- _WHAT YOU SHOULD DO_
Retype all of the material exactly, leaving no line out.

------ DATA RECORDS ------

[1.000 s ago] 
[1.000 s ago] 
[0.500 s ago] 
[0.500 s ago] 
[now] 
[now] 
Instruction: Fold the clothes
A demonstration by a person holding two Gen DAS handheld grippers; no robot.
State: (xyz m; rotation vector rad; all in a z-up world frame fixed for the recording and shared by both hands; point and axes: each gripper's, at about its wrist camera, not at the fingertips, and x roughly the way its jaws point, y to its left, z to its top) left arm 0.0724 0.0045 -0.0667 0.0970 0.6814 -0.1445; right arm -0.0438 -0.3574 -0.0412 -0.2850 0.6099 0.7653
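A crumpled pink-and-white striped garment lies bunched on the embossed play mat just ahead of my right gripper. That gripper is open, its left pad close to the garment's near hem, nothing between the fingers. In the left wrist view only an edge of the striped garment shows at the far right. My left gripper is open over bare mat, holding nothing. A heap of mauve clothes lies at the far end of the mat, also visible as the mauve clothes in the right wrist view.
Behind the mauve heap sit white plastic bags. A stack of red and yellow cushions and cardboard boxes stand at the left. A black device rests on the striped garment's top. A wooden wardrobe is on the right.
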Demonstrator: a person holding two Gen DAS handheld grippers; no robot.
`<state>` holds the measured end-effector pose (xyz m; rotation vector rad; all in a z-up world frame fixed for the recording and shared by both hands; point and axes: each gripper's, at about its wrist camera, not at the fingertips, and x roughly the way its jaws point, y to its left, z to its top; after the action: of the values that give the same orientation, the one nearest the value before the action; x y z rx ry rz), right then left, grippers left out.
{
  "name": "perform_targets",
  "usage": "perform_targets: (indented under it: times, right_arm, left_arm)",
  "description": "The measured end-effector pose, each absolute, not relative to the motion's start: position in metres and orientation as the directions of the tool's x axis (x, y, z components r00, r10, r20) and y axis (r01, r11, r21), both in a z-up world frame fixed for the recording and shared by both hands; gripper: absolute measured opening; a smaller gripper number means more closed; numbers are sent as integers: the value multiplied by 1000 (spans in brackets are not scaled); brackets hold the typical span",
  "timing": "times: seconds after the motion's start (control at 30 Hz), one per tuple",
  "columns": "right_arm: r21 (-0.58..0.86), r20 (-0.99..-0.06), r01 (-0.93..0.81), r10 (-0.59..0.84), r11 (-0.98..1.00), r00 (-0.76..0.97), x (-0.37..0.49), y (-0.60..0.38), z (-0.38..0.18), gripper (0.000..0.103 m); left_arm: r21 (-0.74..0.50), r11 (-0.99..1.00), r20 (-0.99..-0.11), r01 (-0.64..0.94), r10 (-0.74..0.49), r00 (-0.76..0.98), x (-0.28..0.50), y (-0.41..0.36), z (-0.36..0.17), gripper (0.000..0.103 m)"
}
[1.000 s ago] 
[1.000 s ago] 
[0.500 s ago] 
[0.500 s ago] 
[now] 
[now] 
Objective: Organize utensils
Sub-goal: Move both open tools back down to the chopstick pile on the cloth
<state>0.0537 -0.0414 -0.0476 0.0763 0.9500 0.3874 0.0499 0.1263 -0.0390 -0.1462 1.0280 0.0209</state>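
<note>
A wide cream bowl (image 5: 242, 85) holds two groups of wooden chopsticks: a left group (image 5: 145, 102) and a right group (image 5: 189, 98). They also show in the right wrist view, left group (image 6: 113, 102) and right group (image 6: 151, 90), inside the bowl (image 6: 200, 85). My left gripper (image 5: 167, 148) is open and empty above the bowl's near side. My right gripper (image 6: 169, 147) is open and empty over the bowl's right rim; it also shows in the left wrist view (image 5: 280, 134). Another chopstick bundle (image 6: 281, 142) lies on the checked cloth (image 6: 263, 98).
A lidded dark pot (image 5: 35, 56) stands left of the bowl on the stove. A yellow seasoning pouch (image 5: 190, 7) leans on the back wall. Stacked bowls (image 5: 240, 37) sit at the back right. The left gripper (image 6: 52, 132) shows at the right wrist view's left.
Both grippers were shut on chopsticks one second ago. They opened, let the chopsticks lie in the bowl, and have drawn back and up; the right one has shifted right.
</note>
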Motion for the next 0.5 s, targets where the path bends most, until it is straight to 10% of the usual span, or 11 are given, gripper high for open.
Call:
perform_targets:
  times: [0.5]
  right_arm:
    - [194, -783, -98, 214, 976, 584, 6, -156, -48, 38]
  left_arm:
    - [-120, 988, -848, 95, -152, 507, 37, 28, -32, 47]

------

- _TASK ANSWER_
[1.000 s ago] 
[1.000 s ago] 
[0.500 s ago] 
[0.500 s ago] 
[now] 
[now] 
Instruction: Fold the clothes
A demonstration by a person holding two Gen DAS handheld grippers; no robot.
State: (xyz m; rotation vector rad; all in a z-up world frame fixed for the recording and shared by both hands; point and axes: each gripper's, at about its wrist camera, not at the fingertips, and x roughly the way its jaws point, y to its left, z to its top) left arm 0.0724 0.0045 -0.0667 0.0970 0.6814 -0.1445; right arm -0.0438 -0.3574 -0.0412 -0.2850 0.6099 0.7653
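A crumpled pink-and-white striped garment lies bunched on the embossed play mat just ahead of my right gripper. That gripper is open, its left pad close to the garment's near hem, nothing between the fingers. In the left wrist view only an edge of the striped garment shows at the far right. My left gripper is open over bare mat, holding nothing. A heap of mauve clothes lies at the far end of the mat, also visible as the mauve clothes in the right wrist view.
Behind the mauve heap sit white plastic bags. A stack of red and yellow cushions and cardboard boxes stand at the left. A black device rests on the striped garment's top. A wooden wardrobe is on the right.
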Demonstrator: a person holding two Gen DAS handheld grippers; no robot.
`<state>` holds the measured end-effector pose (xyz m; rotation vector rad; all in a z-up world frame fixed for the recording and shared by both hands; point and axes: each gripper's, at about its wrist camera, not at the fingertips, and x roughly the way its jaws point, y to its left, z to its top; after the action: of the values that give the same orientation, the one nearest the value before the action; x y z rx ry rz), right then left, grippers left out.
{
  "name": "perform_targets",
  "usage": "perform_targets: (indented under it: times, right_arm, left_arm)",
  "description": "The measured end-effector pose, each absolute, not relative to the motion's start: position in metres and orientation as the directions of the tool's x axis (x, y, z components r00, r10, r20) and y axis (r01, r11, r21), both in a z-up world frame fixed for the recording and shared by both hands; gripper: absolute measured opening; a smaller gripper number means more closed; numbers are sent as integers: the value multiplied by 1000 (spans in brackets are not scaled); brackets hold the typical span",
  "timing": "times: seconds after the motion's start (control at 30 Hz), one per tuple",
  "columns": "right_arm: r21 (-0.58..0.86), r20 (-0.99..-0.06), r01 (-0.93..0.81), r10 (-0.59..0.84), r11 (-0.98..1.00), r00 (-0.76..0.97), x (-0.37..0.49), y (-0.60..0.38), z (-0.38..0.18), gripper (0.000..0.103 m); left_arm: r21 (-0.74..0.50), r11 (-0.99..1.00), r20 (-0.99..-0.11), r01 (-0.64..0.94), r10 (-0.74..0.49), r00 (-0.76..0.98), x (-0.28..0.50), y (-0.41..0.36), z (-0.36..0.17), gripper (0.000..0.103 m)"
}
[1.000 s ago] 
[1.000 s ago] 
[0.500 s ago] 
[0.500 s ago] 
[now] 
[now] 
Objective: Organize utensils
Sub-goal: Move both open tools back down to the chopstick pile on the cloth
<state>0.0537 -0.0414 -0.0476 0.0763 0.9500 0.3874 0.0499 0.1263 -0.0390 -0.1462 1.0280 0.0209</state>
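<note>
A wide cream bowl (image 5: 242, 85) holds two groups of wooden chopsticks: a left group (image 5: 145, 102) and a right group (image 5: 189, 98). They also show in the right wrist view, left group (image 6: 113, 102) and right group (image 6: 151, 90), inside the bowl (image 6: 200, 85). My left gripper (image 5: 167, 148) is open and empty above the bowl's near side. My right gripper (image 6: 169, 147) is open and empty over the bowl's right rim; it also shows in the left wrist view (image 5: 280, 134). Another chopstick bundle (image 6: 281, 142) lies on the checked cloth (image 6: 263, 98).
A lidded dark pot (image 5: 35, 56) stands left of the bowl on the stove. A yellow seasoning pouch (image 5: 190, 7) leans on the back wall. Stacked bowls (image 5: 240, 37) sit at the back right. The left gripper (image 6: 52, 132) shows at the right wrist view's left.
Both grippers were shut on chopsticks one second ago. They opened, let the chopsticks lie in the bowl, and have drawn back and up; the right one has shifted right.
</note>
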Motion for the next 0.5 s, targets where the path bends most, until it is straight to 10% of the usual span, or 11 are given, gripper high for open.
Call:
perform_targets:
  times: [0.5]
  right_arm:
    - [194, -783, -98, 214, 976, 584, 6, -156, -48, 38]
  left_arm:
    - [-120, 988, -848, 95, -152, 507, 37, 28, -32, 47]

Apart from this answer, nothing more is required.